# The pandas DataFrame

We will use the following convention for pandas: `import pandas as pd`

In [79]:
import pandas as pd 

Whenever you see `pd.` in code, it's referring to pandas.

Pandas two main data structures are: `DataFrames` and `Series`.

- **Series**: A one-dimensional array-like object containing a sequence of values of a single type and associated labels, called an index.

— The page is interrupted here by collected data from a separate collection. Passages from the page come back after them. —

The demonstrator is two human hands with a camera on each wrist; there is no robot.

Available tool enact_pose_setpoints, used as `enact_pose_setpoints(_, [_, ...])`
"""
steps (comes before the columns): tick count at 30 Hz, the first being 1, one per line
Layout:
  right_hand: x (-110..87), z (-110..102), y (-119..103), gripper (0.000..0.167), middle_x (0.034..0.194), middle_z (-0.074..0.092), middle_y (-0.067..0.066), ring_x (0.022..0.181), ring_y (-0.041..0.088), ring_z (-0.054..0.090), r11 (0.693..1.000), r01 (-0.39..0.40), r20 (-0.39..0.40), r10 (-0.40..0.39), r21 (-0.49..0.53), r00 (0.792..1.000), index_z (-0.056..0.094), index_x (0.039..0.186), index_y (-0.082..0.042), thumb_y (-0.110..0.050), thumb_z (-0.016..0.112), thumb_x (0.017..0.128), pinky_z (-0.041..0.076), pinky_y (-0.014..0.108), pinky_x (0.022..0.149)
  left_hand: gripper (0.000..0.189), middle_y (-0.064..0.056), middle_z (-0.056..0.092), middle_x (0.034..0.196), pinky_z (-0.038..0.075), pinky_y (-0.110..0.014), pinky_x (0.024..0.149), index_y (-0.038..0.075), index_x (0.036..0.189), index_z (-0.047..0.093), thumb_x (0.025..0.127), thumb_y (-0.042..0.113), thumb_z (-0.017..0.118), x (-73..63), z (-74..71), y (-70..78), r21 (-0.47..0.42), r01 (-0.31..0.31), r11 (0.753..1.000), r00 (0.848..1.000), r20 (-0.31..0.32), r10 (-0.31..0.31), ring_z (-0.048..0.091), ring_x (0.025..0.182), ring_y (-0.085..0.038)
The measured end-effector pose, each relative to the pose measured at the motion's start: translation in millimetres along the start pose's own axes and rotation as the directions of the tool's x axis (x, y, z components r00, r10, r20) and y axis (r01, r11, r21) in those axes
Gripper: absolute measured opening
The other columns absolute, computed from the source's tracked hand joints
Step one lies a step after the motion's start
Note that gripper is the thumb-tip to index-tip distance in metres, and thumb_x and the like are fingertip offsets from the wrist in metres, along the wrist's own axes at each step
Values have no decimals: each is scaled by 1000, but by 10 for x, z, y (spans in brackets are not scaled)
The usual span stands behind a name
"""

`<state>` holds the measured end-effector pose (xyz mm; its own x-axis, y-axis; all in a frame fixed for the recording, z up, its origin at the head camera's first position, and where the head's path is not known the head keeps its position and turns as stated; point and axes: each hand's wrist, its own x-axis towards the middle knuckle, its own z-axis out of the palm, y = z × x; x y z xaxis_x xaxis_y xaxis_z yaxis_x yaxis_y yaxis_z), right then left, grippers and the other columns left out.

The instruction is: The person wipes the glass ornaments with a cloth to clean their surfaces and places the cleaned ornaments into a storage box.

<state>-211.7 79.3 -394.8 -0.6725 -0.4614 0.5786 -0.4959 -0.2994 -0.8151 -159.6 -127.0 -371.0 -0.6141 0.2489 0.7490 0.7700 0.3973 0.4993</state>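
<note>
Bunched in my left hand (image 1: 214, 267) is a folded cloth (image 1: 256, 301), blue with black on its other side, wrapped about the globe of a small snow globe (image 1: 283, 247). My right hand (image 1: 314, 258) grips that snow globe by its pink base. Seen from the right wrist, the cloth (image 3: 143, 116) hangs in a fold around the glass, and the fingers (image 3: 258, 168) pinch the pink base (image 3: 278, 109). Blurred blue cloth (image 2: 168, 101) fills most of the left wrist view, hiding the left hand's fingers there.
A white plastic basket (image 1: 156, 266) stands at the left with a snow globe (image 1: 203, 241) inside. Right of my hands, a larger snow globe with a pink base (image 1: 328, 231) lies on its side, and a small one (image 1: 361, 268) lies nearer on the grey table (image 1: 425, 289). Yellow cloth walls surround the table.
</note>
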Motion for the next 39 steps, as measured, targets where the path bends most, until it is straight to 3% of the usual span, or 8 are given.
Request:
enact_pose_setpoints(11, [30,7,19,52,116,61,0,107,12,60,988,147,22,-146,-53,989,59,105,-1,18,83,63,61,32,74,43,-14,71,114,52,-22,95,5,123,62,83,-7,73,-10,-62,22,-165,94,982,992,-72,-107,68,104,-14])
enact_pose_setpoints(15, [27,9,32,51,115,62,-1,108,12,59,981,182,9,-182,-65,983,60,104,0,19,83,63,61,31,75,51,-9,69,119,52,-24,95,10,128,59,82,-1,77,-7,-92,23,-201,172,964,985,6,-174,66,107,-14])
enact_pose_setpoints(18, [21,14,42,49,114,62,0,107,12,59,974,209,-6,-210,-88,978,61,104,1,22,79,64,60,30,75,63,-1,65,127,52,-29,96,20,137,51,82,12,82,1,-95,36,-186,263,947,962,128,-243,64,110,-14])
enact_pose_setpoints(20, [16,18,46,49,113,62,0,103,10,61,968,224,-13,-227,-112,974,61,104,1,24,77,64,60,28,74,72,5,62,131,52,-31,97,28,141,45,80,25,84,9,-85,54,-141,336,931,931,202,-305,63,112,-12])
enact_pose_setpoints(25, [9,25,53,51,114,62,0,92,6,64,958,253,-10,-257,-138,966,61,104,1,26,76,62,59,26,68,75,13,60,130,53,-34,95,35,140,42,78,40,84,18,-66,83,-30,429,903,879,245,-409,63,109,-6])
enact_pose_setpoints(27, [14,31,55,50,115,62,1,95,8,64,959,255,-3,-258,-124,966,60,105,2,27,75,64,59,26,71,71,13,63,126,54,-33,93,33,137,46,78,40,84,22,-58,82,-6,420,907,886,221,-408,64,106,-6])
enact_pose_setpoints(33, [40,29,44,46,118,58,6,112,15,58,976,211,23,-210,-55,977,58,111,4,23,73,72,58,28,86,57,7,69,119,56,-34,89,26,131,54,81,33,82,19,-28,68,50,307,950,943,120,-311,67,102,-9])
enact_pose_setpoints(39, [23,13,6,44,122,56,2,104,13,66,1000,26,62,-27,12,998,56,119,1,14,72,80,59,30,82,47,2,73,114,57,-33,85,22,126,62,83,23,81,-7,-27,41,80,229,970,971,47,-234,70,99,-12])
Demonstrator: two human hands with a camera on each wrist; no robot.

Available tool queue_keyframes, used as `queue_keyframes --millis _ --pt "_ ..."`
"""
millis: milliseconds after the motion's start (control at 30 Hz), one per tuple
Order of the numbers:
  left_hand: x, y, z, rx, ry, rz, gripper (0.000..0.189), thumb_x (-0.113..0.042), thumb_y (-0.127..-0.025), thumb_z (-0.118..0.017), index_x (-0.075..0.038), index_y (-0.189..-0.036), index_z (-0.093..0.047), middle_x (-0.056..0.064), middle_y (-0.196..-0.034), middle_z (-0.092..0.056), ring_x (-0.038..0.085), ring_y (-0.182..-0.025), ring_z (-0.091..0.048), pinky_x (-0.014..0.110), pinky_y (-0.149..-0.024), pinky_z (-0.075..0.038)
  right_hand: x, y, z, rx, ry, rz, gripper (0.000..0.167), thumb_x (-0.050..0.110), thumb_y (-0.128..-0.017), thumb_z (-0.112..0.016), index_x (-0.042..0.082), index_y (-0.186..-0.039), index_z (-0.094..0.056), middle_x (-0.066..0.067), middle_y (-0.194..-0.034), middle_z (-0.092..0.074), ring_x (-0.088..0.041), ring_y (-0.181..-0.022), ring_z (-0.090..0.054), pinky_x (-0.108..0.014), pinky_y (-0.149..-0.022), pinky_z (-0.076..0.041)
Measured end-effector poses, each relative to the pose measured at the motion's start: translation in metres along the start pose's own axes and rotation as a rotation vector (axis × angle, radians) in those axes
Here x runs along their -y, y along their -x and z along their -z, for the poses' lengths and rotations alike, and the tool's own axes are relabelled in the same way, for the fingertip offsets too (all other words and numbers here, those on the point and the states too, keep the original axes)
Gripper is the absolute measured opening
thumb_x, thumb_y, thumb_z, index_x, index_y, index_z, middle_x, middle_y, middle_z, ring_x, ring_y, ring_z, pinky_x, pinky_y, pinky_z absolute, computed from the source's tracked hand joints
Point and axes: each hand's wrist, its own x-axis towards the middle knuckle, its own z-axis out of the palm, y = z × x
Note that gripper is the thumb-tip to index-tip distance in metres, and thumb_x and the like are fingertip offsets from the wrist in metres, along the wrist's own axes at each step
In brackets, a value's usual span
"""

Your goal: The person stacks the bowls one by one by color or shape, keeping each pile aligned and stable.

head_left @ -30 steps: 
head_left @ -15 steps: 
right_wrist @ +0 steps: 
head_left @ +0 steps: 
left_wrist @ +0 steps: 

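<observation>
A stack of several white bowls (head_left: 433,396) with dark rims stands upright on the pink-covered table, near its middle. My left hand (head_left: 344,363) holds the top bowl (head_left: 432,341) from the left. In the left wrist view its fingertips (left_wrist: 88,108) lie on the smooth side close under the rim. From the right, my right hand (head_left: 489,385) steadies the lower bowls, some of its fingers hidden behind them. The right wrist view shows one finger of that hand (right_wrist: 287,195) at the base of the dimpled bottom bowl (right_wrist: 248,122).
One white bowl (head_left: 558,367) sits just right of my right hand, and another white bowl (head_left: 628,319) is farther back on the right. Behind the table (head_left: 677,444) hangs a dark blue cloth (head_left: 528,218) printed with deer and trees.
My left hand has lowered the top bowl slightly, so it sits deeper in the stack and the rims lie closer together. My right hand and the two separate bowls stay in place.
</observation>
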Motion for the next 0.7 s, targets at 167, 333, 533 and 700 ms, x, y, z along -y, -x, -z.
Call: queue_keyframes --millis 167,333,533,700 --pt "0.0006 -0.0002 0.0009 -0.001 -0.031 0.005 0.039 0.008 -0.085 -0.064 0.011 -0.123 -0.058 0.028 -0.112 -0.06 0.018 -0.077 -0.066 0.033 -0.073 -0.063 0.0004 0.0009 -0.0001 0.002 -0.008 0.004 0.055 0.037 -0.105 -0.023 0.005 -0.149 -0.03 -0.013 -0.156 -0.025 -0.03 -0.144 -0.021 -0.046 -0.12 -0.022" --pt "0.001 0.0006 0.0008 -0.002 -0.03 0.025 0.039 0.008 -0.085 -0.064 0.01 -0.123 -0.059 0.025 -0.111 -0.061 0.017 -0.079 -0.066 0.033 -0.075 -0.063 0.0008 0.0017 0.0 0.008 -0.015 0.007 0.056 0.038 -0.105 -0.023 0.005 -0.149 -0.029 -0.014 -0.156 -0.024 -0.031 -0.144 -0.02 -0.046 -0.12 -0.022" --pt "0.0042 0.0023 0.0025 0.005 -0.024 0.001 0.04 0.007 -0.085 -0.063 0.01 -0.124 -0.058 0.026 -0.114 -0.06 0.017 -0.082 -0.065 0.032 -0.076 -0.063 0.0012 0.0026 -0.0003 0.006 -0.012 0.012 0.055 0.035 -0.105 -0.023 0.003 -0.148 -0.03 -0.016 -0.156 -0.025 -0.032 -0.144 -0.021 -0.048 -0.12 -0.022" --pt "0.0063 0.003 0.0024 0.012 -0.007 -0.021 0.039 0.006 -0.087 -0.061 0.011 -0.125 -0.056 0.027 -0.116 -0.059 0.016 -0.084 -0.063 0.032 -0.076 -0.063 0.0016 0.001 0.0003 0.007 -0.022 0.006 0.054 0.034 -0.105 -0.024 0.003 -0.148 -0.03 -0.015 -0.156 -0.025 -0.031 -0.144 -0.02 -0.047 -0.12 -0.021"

- **DataFrame**: Rectangular table of data, with an ordered colletion of columns that can be different types. 
It has row and column labels.

**Table of Contents:**

- [Loading a DataFrame](#1-Loading-a-DataFrame)
- [Selecting a pandas column from a DataFrame](#2.-Selecting-a-pandas-column-from-a-DataFrame)
- [Renaming columns in a pandas DataFrame](#3.-Renaming-columns-in-a-pandas-DataFrame)
- [Removing columns from a pandas DataFrame](#4.-Removing-columns-from-a-pandas-DataFrame)
- [Selecting multiple rows and columns from a pandas DataFrame](#5.-Selecting-multiple-rows-and-columns-from-a-pandas-DataFrame)
- [Practice exercises](#6-Practice-exercises)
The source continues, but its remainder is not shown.